No such hope offered by one of my faves at the NYFF, Harmony Korine's nightmarish Trash Humpers. But it's a confoundingly original -- and often funny -- nightmare, a one-of-a-kind "found object" that captures an underbelly of America you never dreamed existed -- or exists only in the fevered imagination of its creator.

"The title is to be taken literally," reads the deadpan description of Trash in the Playbill. It follows a band of loonies in grotesque masks as they also hump trees, hydrants, whatever; spank the upended bottoms of fat ladies in garters; brutalize dolls -- taking time out for the odd tap dance -- all the while reciting moronic ditties, cackling insanely, and grunting like rutting boars. The film is shot with cruddy disposable cameras to echo the degraded content.

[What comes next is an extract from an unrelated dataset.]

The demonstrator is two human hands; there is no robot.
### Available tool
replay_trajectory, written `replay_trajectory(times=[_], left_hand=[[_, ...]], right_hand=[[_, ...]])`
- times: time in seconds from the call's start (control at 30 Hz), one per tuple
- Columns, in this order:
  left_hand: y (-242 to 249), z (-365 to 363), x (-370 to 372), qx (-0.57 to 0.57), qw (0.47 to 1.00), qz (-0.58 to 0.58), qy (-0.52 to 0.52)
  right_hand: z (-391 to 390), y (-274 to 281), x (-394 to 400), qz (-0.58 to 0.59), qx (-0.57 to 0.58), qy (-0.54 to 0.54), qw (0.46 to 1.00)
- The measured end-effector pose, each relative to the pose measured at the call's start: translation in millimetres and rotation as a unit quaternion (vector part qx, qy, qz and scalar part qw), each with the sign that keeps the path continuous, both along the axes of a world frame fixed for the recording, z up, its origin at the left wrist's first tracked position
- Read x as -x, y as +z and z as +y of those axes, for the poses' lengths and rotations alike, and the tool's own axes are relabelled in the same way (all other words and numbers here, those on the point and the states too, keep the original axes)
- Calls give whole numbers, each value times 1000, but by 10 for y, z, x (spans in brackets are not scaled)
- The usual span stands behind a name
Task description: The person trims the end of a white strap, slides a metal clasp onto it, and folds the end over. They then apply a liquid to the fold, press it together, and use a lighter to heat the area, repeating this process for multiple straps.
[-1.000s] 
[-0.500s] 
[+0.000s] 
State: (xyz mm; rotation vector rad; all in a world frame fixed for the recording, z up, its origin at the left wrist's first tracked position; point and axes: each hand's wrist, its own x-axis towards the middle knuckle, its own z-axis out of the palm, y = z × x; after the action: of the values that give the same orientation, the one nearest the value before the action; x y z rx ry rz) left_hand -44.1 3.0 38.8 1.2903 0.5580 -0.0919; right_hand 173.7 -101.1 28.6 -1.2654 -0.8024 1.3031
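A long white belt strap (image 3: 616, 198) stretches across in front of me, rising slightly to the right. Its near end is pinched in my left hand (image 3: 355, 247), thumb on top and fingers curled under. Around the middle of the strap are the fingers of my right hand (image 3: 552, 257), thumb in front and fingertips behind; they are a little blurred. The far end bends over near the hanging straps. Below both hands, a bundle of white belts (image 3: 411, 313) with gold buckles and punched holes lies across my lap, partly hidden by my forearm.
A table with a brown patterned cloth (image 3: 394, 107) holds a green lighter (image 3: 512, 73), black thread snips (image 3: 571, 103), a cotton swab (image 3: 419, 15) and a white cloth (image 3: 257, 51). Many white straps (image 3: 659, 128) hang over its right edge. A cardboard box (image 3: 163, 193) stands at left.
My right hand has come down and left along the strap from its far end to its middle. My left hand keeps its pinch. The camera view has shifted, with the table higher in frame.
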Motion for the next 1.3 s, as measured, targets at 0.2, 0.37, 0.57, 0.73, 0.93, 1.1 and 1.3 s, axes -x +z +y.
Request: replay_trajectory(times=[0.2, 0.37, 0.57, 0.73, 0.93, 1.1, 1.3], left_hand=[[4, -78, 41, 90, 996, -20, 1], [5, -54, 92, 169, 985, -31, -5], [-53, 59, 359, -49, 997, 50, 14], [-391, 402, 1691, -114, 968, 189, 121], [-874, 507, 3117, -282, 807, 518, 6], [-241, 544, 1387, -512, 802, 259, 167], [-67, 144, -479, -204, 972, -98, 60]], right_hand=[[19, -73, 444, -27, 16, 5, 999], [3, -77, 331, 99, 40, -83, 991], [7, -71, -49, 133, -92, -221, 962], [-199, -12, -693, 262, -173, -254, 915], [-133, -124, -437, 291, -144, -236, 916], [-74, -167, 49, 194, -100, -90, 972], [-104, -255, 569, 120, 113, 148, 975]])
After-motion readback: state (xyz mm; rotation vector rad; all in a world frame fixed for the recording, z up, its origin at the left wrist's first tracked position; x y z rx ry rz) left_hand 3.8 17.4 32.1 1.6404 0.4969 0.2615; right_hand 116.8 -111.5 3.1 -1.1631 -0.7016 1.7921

Korine was inspired by a place he grew up in near Nashville and some shady locals who scared and horrified him, he told Richard Pena, Programming Director of the NYFF, during a Q & A. "I don't even want to call it a movie," Korine added. "I wanted to make an artifact that was found, like, in a ditch." Some viewers saw echos of the painter Francis Bacon, others saw elements from Freddy Krueger horror movies or The Theater of Cruelty. But Korine claims he was referencing no one, just into the idea of making a film "as quickly as I could think."

A damn shame Trash hasn't yet been picked up by a distributor. Any takers out there? Fortunately for cinephiles, the peerless Sony Pictures Classics has stepped up to the plate and acquired Venice's Gold Lion winner Lebanon by Israeli Samuel Maoz. The entire film unspools deep inside the iron belly of a tank imprisoning four Israeli soldiers during the '82 Lebanon war. The dynamic is altered by the arrival in their midst of a Syrian captive. Revisiting the same conflict so memorably limned in Ari Folman's Waltz with Bashir, Maoz draws on his own trauma sustained during that war.

With claustrophobic intensity and a thunderous soundtrack, the film offers a snapshot of camaraderie and terror, spiked with gallows humor. It's so vivid you all but smell the stench inside that tank. Inevitably, Lebanon will trigger comparisons with that other account of wartime horrors, Kathryn Bigelow's Hurt Locker. But Lebanon is the larger film. Hurt Locker examines a particular -- masculine, I might add -- adrenalin rush that addicts fighters to living a heartbeat away from death, while Lebanon is emotionally compelling and more in the mode of classic humanism, exploring matters of conscience and the ironies of fate.

In a wrenching moment at the end, a character in the tank pisses at length and in real time. How, you ask, does a filmmaker get an epiphany out of that? Trust me, he does.